Reproduce the data in full, exactly.

INPUT DATA =>
== Segment start ==
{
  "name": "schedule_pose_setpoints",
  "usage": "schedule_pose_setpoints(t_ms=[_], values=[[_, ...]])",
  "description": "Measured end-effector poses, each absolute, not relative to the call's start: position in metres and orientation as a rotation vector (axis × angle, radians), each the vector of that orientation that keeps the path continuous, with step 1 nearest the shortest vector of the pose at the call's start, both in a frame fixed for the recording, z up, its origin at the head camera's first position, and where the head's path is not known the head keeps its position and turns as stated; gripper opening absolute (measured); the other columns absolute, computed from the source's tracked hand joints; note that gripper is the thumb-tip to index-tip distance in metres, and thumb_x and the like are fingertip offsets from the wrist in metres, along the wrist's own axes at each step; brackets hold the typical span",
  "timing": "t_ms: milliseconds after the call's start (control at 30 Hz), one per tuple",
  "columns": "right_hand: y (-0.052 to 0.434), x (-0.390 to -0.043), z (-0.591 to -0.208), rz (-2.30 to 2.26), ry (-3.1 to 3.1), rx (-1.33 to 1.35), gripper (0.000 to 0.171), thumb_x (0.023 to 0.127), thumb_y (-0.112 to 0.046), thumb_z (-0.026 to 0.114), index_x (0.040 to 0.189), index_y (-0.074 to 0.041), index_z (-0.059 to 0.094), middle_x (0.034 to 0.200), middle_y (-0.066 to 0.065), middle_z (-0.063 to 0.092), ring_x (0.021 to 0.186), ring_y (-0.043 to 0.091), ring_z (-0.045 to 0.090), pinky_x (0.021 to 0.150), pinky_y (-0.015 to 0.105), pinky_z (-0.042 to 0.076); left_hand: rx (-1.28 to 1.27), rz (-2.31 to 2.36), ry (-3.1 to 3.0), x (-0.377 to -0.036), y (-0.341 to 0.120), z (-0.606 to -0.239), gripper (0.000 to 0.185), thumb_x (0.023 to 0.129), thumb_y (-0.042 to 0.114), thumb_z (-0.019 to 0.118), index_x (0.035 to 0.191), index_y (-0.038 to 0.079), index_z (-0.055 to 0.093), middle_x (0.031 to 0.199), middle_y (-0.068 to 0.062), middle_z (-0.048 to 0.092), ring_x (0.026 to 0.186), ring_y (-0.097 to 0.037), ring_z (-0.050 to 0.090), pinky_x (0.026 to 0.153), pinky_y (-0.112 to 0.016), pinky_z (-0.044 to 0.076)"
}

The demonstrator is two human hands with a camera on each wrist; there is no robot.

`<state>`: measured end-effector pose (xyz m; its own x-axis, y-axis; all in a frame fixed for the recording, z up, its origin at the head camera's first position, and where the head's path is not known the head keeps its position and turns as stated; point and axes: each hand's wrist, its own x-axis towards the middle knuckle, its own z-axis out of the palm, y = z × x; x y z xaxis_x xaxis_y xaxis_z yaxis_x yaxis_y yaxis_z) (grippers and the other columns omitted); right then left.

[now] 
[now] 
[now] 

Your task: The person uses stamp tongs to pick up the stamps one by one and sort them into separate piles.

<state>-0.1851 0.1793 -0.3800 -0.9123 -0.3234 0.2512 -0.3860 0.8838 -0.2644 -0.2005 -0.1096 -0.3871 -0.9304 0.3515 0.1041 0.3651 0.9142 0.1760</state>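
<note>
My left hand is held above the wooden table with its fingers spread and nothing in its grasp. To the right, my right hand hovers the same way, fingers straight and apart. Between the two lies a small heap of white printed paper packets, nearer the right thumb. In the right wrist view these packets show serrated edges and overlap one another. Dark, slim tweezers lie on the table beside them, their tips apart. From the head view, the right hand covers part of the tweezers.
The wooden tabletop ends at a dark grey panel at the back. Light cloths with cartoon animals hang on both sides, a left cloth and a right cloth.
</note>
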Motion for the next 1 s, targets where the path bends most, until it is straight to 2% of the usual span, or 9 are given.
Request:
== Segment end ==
RESULT OF THIS EXERCISE =>
{
  "name": "schedule_pose_setpoints",
  "usage": "schedule_pose_setpoints(t_ms=[_], values=[[_, ...]])",
  "description": "Measured end-effector poses, each absolute, not relative to the call's start: position in metres and orientation as a rotation vector (axis × angle, radians), each the vector of that orientation that keeps the path continuous, with step 1 nearest the shortest vector of the pose at the call's start, both in a frame fixed for the recording, z up, its origin at the head camera's first position, and where the head's path is not known the head keeps its position and turns as stated; gripper opening absolute (measured); the other columns absolute, computed from the source's tracked hand joints; note that gripper is the thumb-tip to index-tip distance in metres, and thumb_x and the like are fingertip offsets from the wrist in metres, along the wrist's own axes at each step; brackets hold the typical span",
  "timing": "t_ms: milliseconds after the call's start (control at 30 Hz), one per tuple",
  "columns": "right_hand: y (-0.052 to 0.434), x (-0.390 to -0.043), z (-0.591 to -0.208), rz (-2.30 to 2.26), ry (-3.1 to 3.1), rx (-1.33 to 1.35), gripper (0.000 to 0.171), thumb_x (0.023 to 0.127), thumb_y (-0.112 to 0.046), thumb_z (-0.026 to 0.114), index_x (0.040 to 0.189), index_y (-0.074 to 0.041), index_z (-0.059 to 0.094), middle_x (0.034 to 0.200), middle_y (-0.066 to 0.065), middle_z (-0.063 to 0.092), ring_x (0.021 to 0.186), ring_y (-0.043 to 0.091), ring_z (-0.045 to 0.090), pinky_x (0.021 to 0.150), pinky_y (-0.015 to 0.105), pinky_z (-0.042 to 0.076); left_hand: rx (-1.28 to 1.27), rz (-2.31 to 2.36), ry (-3.1 to 3.0), x (-0.377 to -0.036), y (-0.341 to 0.120), z (-0.606 to -0.239), gripper (0.000 to 0.185), thumb_x (0.023 to 0.129), thumb_y (-0.042 to 0.114), thumb_z (-0.019 to 0.118), index_x (0.035 to 0.191), index_y (-0.038 to 0.079), index_z (-0.055 to 0.093), middle_x (0.031 to 0.199), middle_y (-0.068 to 0.062), middle_z (-0.048 to 0.092), ring_x (0.026 to 0.186), ring_y (-0.097 to 0.037), ring_z (-0.050 to 0.090), pinky_x (0.026 to 0.153), pinky_y (-0.112 to 0.016), pinky_z (-0.044 to 0.076)"
}

The demonstrator is two human hands with a camera on each wrist; there is no robot.

`<state>`: measured end-effector pose (xyz m; its own x-axis, y-axis; all in a frame fixed for the recording, z up, its origin at the head camera's first position, and where the head's path is not known the head keeps its position and turns as stated; point and axes: each hand's wrist, its own x-axis towards the middle knuckle, its own z-axis out of the palm, y = z × x; x y z xaxis_x xaxis_y xaxis_z yaxis_x yaxis_y yaxis_z) (grippers and the other columns omitted); right then left.

[now] 
[now] 
[now] 

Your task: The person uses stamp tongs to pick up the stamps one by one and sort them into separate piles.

<state>-0.1851 0.1793 -0.3800 -0.9123 -0.3234 0.2512 -0.3860 0.8838 -0.2644 -0.2005 -0.1096 -0.3871 -0.9304 0.3515 0.1041 0.3651 0.9142 0.1760</state>
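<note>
My left hand is held above the wooden table with its fingers spread and nothing in its grasp. To the right, my right hand hovers the same way, fingers straight and apart. Between the two lies a small heap of white printed paper packets, nearer the right thumb. In the right wrist view these packets show serrated edges and overlap one another. Dark, slim tweezers lie on the table beside them, their tips apart. From the head view, the right hand covers part of the tweezers.
The wooden tabletop ends at a dark grey panel at the back. Light cloths with cartoon animals hang on both sides, a left cloth and a right cloth.
</note>
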Motion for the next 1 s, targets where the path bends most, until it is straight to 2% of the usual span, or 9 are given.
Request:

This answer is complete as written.